Invited Talk: Multi-Component Nonnegative Matrix Factorization for Data Clustering

게시일: Aug 03, 2021 1:12:3 AM

Dr.  Feng Tian

Professor, Bournemouth University, UK

  Dr Feng Tian is currently a professor in Bournemouth University, UK. With expertise on digital media, image processing and machine learning, Dr Tian has published over 100 papers or book chapters in peer-reviewed journals or international conferences, including IEEE Transactions on Visualization and Computer Graphics, ACM Transactions on Modelling and Computer Simulation, IEEE Transactions on Cybernetics, Visual Computer, Computer & Graphics, Multimedia Tools & Applications, International Joint Conference on Artificial Intelligence (IJCAI), Association for the Advancement of Artificial Intelligence (AAAI), Pacific Graphics (PG), IJCNN, CASA, CGI, etc. Before coming to the UK, Dr Tian worked as a post-doctoral fellow and assistant professor in Nanyang Technological University, Singapore. Dr Tian has also been awarded with research grants from Singapore National Research Foundation (Singapore), Royal Society (UK), British Art Council (UK), Horizon 2020 (EU), etc.

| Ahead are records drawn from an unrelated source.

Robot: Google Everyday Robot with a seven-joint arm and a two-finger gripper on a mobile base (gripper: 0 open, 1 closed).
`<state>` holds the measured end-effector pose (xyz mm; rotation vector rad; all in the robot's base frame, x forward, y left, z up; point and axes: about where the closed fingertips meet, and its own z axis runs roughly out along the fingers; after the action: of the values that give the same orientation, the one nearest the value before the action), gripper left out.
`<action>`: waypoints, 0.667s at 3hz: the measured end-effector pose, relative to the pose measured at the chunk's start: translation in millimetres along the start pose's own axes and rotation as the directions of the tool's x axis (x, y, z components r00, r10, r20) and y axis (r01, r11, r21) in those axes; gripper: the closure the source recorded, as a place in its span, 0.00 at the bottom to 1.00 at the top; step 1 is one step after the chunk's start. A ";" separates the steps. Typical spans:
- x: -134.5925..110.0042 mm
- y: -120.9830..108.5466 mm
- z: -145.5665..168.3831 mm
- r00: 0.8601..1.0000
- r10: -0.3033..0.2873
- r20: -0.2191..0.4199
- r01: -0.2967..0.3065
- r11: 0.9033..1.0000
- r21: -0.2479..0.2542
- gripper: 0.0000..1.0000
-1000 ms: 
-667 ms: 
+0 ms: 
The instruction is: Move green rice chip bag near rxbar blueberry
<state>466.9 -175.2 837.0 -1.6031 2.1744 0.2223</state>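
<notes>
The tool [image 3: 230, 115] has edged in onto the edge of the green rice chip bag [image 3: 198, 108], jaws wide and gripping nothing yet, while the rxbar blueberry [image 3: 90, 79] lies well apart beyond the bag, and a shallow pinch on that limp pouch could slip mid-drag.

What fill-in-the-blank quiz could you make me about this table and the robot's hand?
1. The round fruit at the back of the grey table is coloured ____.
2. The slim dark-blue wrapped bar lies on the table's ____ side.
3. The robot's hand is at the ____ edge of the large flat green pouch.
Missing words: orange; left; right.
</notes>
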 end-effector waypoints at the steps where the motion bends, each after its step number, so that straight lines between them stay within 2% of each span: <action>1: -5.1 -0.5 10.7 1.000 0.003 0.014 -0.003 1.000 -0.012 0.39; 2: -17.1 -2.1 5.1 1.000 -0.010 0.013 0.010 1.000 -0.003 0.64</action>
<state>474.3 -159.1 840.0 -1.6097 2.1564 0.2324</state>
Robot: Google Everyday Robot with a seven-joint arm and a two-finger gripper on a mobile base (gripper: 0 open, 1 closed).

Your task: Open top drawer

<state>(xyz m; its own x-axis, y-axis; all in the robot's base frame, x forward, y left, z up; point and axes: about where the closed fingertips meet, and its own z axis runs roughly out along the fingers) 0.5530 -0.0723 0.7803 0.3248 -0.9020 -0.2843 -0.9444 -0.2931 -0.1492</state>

Abstract of Feng Tian's Talk

  A good data representation can typically reveal the latent structure of data and facilitate further processes such as clustering, classification and recognition. Nonnegative matrix factorization (NMF) as a fundamental approach for data representation has attracted great attentions. Despite its great performance, traditional NMF fails to explore the semantic information of multiple components as well as the diversity among them, which would be of great benefit to understand data comprehensively and in depth. In fact, real data are usually complex and contain various components. For example, face images have ex-pressions and genders. Each component mainly reflects one aspect of data and provides information others do not have. In this talk, I will present an approach on multi-component nonnegative matrix factorization (MCNMF). Instead of seeking only one representation of data, MCNMF learns multiple representations simultaneously, where each representation corresponds to a component. By integrating the multiple representations, a more comprehensive representation is then established.